DIRECTIONS = Search the material below for the string "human". Return every line that holds it.
§
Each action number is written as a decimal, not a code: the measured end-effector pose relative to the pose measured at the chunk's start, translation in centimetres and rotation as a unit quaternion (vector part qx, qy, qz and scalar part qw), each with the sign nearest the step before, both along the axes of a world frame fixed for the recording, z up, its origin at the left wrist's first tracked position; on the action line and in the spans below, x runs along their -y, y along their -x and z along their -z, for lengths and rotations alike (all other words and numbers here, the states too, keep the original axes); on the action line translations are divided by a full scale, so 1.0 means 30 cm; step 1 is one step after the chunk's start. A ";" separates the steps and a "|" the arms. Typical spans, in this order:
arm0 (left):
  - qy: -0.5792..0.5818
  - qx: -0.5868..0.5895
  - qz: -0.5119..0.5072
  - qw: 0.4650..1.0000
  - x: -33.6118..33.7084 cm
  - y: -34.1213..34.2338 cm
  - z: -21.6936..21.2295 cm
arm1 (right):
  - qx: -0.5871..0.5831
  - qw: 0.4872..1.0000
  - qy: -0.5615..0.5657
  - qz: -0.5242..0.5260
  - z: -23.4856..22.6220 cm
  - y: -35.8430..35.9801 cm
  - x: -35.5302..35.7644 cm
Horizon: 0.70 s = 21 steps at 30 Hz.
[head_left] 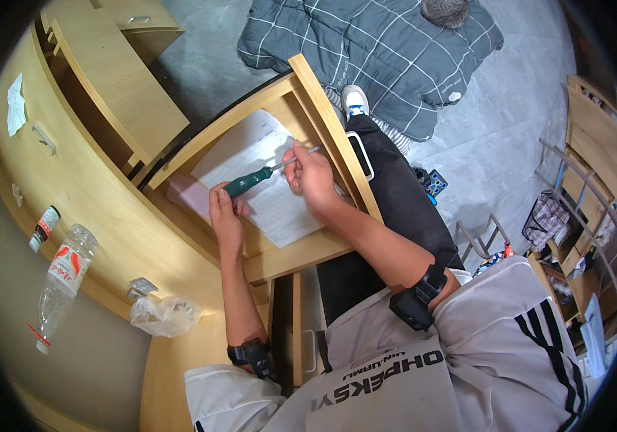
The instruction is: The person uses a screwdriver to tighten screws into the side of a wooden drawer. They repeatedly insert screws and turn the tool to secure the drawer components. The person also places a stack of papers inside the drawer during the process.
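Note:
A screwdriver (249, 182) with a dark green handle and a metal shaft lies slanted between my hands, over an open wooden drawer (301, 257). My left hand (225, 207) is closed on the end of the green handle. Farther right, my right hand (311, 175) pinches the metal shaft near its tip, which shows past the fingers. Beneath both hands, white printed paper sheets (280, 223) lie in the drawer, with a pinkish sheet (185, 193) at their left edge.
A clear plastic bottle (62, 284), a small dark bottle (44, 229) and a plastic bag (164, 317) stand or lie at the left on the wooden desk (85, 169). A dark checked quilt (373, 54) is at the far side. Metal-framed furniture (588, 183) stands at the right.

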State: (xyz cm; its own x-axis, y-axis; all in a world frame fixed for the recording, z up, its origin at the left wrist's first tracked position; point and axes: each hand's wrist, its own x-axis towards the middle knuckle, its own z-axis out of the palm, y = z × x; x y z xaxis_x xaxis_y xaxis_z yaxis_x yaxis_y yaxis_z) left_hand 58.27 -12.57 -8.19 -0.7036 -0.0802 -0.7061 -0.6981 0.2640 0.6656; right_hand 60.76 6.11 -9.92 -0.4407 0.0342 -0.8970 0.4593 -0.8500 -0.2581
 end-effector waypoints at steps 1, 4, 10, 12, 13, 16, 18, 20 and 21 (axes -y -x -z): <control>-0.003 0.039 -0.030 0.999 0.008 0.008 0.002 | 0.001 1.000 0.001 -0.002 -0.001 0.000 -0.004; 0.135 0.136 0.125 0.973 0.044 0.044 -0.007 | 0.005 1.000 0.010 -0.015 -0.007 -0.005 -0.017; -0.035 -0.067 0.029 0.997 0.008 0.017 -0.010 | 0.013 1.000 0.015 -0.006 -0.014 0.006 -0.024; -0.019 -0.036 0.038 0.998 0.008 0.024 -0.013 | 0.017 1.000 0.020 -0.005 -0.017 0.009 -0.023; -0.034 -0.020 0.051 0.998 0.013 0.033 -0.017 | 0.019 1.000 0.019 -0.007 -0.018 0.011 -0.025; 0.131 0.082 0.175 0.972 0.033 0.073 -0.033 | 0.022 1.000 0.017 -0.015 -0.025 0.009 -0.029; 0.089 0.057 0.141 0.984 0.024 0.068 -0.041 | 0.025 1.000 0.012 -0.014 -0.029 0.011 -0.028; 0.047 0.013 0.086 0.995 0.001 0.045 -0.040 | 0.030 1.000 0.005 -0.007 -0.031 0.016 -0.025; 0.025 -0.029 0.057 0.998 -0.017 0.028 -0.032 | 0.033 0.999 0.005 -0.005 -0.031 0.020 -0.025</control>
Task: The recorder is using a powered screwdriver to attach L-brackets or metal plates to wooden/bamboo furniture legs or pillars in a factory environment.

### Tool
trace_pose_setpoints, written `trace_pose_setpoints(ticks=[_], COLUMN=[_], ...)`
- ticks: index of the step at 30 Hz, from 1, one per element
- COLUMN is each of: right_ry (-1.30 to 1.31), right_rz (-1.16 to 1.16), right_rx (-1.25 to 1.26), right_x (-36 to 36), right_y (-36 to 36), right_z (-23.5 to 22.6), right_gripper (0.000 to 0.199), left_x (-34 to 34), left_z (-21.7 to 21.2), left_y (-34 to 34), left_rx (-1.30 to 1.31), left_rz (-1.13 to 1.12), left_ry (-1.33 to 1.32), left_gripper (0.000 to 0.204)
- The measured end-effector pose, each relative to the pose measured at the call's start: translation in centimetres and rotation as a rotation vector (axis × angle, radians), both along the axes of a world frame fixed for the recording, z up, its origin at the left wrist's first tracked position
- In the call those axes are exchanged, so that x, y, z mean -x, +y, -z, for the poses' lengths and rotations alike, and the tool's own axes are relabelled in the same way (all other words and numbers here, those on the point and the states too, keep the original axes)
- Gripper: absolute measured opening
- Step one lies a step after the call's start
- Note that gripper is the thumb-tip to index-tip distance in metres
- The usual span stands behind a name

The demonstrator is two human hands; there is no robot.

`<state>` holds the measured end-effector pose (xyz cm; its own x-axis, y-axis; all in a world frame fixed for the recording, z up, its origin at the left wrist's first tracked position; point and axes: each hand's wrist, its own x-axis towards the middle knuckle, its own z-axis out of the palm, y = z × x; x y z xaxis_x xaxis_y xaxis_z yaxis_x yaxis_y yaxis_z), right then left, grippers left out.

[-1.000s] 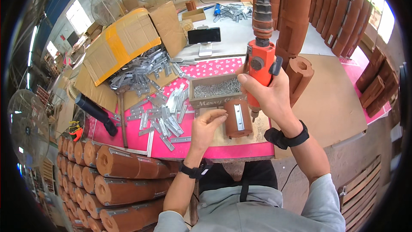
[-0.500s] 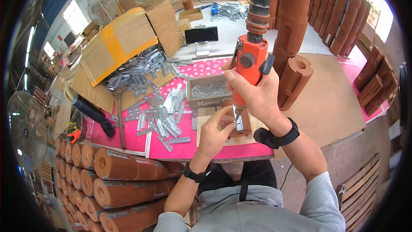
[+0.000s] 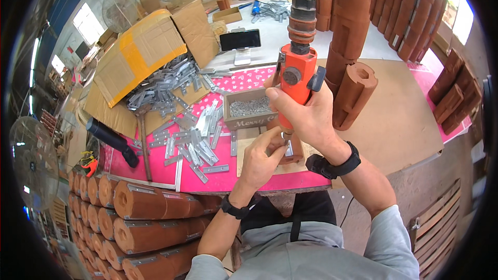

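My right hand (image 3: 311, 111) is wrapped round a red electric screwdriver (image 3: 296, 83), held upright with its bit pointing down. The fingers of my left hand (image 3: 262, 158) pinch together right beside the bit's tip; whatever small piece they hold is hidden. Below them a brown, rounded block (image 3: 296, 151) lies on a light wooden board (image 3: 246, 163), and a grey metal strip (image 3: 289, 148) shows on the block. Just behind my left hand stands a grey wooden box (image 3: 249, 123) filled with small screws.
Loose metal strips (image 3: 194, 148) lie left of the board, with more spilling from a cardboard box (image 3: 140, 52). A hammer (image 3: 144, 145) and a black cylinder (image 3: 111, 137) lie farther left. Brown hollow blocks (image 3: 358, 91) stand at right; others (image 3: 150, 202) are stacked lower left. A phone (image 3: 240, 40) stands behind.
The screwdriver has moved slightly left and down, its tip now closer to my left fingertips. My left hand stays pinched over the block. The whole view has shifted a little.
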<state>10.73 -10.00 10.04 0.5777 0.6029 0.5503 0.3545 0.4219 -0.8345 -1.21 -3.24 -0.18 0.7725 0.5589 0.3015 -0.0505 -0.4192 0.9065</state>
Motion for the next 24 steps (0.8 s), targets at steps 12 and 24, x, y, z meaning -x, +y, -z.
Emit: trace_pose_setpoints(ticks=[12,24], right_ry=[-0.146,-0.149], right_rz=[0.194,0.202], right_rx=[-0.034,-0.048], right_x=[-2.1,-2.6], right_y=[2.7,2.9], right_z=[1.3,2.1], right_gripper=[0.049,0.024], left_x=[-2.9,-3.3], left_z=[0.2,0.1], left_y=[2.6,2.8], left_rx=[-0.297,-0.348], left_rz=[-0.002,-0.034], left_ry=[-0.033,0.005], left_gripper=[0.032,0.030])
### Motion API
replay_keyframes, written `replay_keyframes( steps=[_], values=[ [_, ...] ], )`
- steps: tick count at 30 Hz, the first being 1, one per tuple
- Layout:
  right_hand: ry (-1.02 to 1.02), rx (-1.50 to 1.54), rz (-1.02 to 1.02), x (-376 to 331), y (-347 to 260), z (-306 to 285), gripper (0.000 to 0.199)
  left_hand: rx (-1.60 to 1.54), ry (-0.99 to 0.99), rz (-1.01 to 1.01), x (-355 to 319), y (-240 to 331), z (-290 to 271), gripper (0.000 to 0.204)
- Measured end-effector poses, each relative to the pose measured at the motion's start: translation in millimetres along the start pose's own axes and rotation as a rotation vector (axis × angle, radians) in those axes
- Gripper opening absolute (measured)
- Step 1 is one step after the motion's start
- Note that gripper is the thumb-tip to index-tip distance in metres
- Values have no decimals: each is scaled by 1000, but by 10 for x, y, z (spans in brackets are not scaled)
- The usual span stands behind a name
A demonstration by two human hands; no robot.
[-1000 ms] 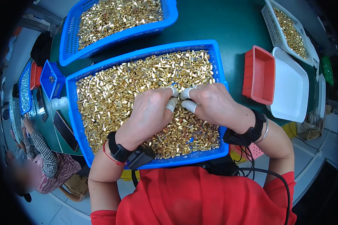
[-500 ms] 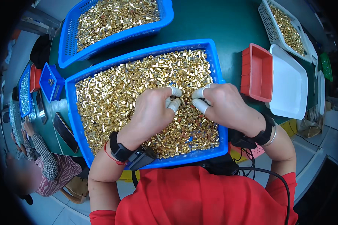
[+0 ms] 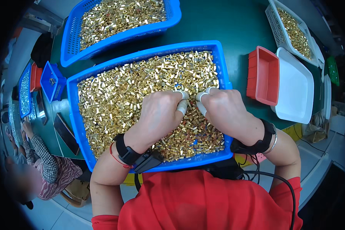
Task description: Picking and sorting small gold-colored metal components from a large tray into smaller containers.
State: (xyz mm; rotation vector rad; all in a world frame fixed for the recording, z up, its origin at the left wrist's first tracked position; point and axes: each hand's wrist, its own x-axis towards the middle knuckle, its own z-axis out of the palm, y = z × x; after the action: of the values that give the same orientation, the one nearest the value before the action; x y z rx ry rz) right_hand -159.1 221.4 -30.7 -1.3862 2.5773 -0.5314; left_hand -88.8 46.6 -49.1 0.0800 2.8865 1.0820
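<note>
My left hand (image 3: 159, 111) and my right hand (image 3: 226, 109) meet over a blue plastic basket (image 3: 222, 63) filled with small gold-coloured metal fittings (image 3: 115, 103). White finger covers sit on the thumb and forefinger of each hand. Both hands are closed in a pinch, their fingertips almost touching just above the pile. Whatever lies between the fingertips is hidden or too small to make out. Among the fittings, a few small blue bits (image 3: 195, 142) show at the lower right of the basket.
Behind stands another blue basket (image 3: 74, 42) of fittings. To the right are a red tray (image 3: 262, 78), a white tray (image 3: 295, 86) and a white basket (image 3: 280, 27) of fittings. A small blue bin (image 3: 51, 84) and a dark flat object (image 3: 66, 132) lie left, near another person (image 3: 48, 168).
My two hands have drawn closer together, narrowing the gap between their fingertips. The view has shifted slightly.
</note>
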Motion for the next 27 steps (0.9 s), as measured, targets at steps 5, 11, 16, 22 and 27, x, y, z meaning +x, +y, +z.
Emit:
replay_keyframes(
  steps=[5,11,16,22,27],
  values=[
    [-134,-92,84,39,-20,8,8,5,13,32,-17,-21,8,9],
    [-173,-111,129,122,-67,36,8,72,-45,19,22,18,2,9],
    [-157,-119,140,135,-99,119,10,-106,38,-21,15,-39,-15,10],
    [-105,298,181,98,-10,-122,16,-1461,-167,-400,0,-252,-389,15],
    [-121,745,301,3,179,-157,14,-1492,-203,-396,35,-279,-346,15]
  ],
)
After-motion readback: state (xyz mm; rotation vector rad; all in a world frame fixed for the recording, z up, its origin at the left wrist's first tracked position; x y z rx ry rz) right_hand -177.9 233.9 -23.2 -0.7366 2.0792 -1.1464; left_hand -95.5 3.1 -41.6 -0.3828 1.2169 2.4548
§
WRITTEN REPLY =
The demonstrator is two human hands; there is no robot.
A demonstration by two human hands; no robot.

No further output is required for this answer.